Major change hit the packaged foods category last week as iconic brands including Aunt Jemima, Mrs. Butterworth, Uncle Ben’s rice and B&G Foods’ Cream of Wheat announced plans to review or retire their packaging due to associations with racial stereotypes. The trend arrives as a seismic confluence of events — a global protest movement and the coronavirus pandemic — reshape the CPG sector, both in terms of sales and consumer-facing messaging strategy.

“It’s certainly an unusual marketplace moment when so many brands are rebranding all at once for the exact same reason,” J. Walker Smith, chief knowledge officer of brand and marketing at Kantar, told Marketing Dive. “There’s no historical precedent for anything like this that I can think of.”

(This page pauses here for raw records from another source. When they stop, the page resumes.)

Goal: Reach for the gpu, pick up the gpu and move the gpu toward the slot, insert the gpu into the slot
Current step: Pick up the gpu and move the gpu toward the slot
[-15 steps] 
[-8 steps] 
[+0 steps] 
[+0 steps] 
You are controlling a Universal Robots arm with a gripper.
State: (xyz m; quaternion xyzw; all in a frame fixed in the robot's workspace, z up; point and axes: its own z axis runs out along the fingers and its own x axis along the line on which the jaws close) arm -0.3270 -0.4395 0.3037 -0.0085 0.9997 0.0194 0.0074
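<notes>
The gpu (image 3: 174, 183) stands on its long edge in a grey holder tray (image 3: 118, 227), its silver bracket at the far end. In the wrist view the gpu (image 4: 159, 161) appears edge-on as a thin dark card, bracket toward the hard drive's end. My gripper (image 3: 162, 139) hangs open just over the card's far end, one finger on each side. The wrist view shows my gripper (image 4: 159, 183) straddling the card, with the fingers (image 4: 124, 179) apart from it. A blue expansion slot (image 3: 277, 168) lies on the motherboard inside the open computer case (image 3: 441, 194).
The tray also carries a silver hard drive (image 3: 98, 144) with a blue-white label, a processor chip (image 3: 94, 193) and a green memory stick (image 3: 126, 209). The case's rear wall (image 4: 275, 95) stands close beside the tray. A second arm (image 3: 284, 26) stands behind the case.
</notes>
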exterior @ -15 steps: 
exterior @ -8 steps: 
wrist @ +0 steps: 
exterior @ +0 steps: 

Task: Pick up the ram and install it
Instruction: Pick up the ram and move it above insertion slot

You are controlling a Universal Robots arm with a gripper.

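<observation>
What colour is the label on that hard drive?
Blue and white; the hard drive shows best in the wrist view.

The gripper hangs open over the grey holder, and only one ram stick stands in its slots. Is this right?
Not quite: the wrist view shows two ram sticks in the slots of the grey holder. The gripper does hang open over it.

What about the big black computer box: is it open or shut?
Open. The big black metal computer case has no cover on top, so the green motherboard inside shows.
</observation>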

While some brands, including Aunt Jemima and Uncle Ben’s, have previously altered their presentation and marketing to appear more progressive, the racially-coded foundation has remained, putting increasing pressure on those labels as awareness of systematic prejudice and corporate accountability are on the rise. Sunsetting brand assets built on bias is the right and necessary move to make, analysts said, albeit one that will continue to draw skepticism due to its belatedness and the convenience of using louder calls for social justice as a reason to make the switch.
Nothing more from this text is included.